▸ **WHAT YOU NEED TO DO**
Starting with the line that holds "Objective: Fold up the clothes" and stopping after the line that holds "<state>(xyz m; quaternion", repeat the lines below word for word, without the pictures.

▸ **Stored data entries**

###

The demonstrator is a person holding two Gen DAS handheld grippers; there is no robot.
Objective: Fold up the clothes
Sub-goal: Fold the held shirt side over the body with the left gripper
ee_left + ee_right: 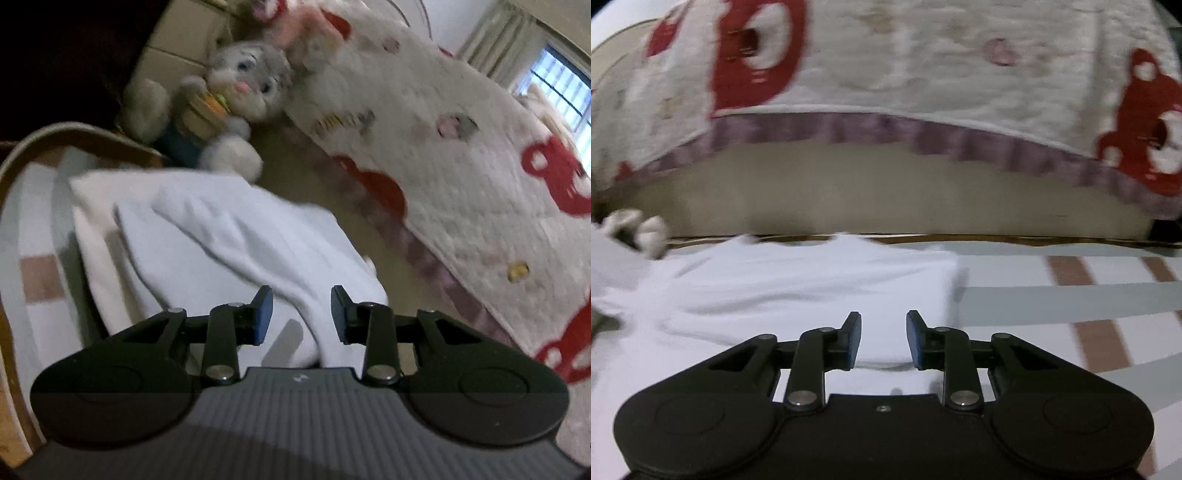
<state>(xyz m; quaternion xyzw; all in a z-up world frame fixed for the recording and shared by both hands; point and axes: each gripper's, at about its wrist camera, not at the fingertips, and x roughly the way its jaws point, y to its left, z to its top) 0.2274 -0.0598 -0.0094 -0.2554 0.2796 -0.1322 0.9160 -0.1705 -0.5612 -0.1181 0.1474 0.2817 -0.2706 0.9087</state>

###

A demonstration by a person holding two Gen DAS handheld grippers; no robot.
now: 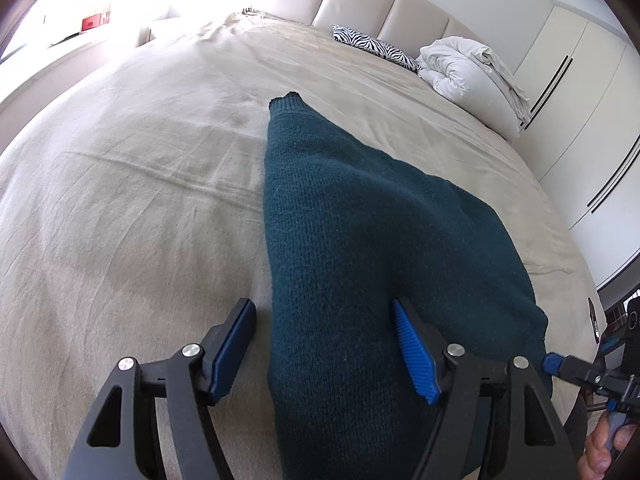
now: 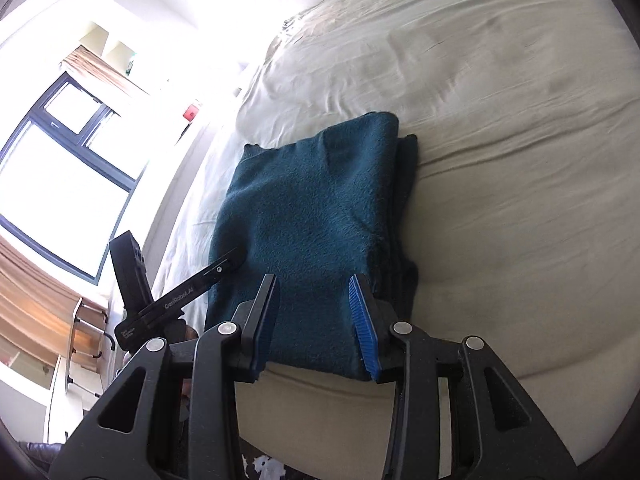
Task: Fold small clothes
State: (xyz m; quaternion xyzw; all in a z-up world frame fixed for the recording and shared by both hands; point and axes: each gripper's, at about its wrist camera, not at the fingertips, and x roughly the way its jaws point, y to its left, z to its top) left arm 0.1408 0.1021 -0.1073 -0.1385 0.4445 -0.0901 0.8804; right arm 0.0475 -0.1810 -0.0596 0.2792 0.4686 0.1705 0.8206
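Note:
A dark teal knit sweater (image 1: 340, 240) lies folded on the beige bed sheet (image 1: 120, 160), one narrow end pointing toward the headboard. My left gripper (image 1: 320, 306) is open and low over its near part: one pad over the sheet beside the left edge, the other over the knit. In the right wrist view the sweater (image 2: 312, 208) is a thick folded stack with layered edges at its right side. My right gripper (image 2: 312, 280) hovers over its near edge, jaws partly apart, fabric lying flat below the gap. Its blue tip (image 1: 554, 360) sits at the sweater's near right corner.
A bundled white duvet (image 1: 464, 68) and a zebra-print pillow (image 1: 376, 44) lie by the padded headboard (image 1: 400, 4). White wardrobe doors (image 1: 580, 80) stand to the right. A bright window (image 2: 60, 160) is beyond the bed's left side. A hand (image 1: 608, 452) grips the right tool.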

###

▸ **TASK RESULT**
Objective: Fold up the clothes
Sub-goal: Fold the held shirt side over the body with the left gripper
ee_left + ee_right: 
<state>(xyz m; quaternion xyzw; all in a z-up world frame fixed for the recording and shared by both hands; point and axes: each gripper's, at about its wrist camera, not at the fingertips, and x roughly the way its jaws point, y to its left, z to its top) 0.2274 -0.0598 -0.0094 -0.2554 0.2796 -0.1322 0.9160 -0.1705 -0.5612 -0.1181 0.1474 0.2817 -0.2706 0.9087</state>

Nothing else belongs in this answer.